Menariknya, Correia dan Wall tidak hanya fokus pada dimensi negatif ketakutan. Mereka memperlihatkan bagaimana produksi ketakutan menciptakan rezim kepatuhan yang membuat individu secara sukarela menyesuaikan diri dengan norma-norma kekuasaan.

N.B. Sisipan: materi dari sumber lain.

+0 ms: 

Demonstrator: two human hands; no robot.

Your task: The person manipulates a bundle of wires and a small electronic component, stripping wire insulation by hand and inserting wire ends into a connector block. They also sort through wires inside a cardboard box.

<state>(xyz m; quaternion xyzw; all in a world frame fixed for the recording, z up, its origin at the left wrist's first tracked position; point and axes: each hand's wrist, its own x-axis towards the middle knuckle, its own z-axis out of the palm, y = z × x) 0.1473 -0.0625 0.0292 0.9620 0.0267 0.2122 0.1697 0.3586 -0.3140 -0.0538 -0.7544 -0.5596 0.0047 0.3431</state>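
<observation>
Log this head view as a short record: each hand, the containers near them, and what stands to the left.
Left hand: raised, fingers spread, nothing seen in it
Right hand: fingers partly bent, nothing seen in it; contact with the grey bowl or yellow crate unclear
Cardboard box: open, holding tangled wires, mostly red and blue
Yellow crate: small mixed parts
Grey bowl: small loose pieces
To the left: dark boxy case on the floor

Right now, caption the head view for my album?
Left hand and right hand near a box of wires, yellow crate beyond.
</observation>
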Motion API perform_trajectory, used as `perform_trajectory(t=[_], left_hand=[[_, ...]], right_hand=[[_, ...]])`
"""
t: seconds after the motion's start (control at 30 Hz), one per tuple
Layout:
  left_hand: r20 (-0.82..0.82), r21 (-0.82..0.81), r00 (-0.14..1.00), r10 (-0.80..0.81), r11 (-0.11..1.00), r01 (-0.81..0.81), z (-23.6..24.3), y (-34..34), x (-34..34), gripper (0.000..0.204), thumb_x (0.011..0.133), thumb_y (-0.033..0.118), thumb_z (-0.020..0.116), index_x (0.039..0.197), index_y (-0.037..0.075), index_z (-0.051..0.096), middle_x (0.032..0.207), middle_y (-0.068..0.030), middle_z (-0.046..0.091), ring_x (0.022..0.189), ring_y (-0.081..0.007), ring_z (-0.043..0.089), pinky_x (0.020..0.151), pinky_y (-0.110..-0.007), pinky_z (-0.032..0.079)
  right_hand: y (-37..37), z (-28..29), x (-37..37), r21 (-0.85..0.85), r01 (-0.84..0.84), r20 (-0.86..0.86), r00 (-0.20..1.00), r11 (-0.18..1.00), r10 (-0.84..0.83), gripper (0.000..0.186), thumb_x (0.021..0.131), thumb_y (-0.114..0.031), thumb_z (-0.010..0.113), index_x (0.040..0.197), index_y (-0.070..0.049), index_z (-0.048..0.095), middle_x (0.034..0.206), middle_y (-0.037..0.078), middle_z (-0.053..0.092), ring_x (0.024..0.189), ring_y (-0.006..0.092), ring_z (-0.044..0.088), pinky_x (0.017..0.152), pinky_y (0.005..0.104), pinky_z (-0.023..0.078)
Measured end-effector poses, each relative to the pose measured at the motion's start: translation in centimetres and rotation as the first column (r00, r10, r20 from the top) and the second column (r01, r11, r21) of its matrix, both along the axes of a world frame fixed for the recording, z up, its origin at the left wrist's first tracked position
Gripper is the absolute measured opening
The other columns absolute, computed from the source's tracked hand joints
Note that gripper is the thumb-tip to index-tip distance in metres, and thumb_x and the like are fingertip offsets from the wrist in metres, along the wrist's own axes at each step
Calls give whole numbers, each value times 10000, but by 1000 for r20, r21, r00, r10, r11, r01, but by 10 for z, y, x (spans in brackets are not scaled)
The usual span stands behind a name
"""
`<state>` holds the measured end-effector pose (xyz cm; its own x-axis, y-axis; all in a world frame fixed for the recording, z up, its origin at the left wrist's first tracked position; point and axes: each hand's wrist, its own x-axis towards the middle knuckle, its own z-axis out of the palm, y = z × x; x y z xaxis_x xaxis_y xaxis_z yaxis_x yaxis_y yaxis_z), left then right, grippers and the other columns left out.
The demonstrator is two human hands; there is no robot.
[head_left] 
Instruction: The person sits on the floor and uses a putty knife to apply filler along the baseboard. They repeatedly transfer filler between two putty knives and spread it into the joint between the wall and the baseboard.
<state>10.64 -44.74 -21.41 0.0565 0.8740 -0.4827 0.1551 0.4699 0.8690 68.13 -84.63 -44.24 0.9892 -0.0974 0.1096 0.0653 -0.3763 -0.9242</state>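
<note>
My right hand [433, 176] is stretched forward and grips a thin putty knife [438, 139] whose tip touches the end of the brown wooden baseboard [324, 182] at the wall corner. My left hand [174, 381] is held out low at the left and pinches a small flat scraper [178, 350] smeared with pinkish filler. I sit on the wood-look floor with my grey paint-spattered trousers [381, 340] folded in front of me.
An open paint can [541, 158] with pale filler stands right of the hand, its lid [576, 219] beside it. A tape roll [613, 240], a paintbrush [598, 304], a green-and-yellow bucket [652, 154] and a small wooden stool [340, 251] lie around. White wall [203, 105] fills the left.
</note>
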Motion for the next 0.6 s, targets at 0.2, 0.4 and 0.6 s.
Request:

Setiap individu tidak sekadar dikendalikan dari luar, melainkan diprogram untuk menginternalisasi logika ketakutan sebagai cara alamiah memahami dunia sosial.
Analisis mereka mengungkap mekanisme psikologis yang lebih kompleks: ketakutan tidak sekadar menciptakan kepatuhan, tetapi membentuk subjektivitas tertentu di mana kekerasan dipahami sebagai cara normal menyelesaikan konflik. Setiap praktik polisi adalah upaya untuk memproduksi imajinasi sosial di mana kekerasan dipandang sebagai solusi yang rasional dan perlu.
Melampaui Institusi Polisi: Alternatif yang Mungkin
Bagian paling provokatif dari buku ini adalah visinya tentang dunia tanpa polisi. Tesis radikal Correia dan Wall adalah bahwa reformasi kepolisian tidak akan pernah cukup—yang diperlukan adalah transformasi total dalam cara kita memikirkan keamanan dan ketertiban sosial. Mereka mengajak kita membayangkan alternatif di mana fungsi-fungsi yang kini dimonopoli polisi dikembalikan ke komunitas.
Correia dan Wall merujuk pada berbagai eksperimen komunitas di berbagai belahan dunia untuk memperlihatkan kemungkinan konkret pengorganisasian ulang mekanisme resolusi konflik. Dari praktik restorative justice di Amerika Latin hingga model keamanan berbasis komunitas di Afrika, mereka menunjukkan bahwa abolisi kepolisian bukanlah nihilisme, melainkan upaya rekonstruksi fundamental cara kita memahami keadilan.
Menggunakan kerangka teoretis dari pemikir kritis seperti Ruth Wilson Gilmore, buku ini menegaskan bahwa solusi tidak terletak pada reformasi institusional, melainkan transformasi menyeluruh dalam memahami akar struktural ketidakadilan. Ketimpangan ekonomi, marginalisasi sosial, dan struktur kekuasaan rasial adalah target utama perubahan, bukan sekadar pergantian personel atau prosedur kepolisian.
Tentu saja, transisi menuju model alternatif ini tidak mudah. Diperlukan perubahan fundamental dalam cara kita memahami kejahatan, keamanan, dan ketertiban sosial. Seperti ditegaskan penulis, kebanyakan tindak kriminal berakar pada ketimpangan sosial-ekonomi. Karena itu, solusi jangka panjang bukan pada penambahan personil atau modernisasi peralatan polisi, tapi pada perbaikan kondisi struktural yang melahirkan kejahatan.
Yang jelas, status quo tidak bisa dipertahankan. Semakin banyak bukti bahwa model kepolisian modern telah gagal menciptakan masyarakat yang lebih aman. Sebaliknya, ia justru melanggengkan siklus kekerasan dan ketidakadilan. “All Cops Are Bastards” bukan sekadar slogan provokatif—ia adalah diagnosa akurat tentang institusi yang secara struktural didesain untuk melakukan kekerasan. Saatnya kita berani membayangkan dan memperjuangkan alternatif yang lebih manusiawi.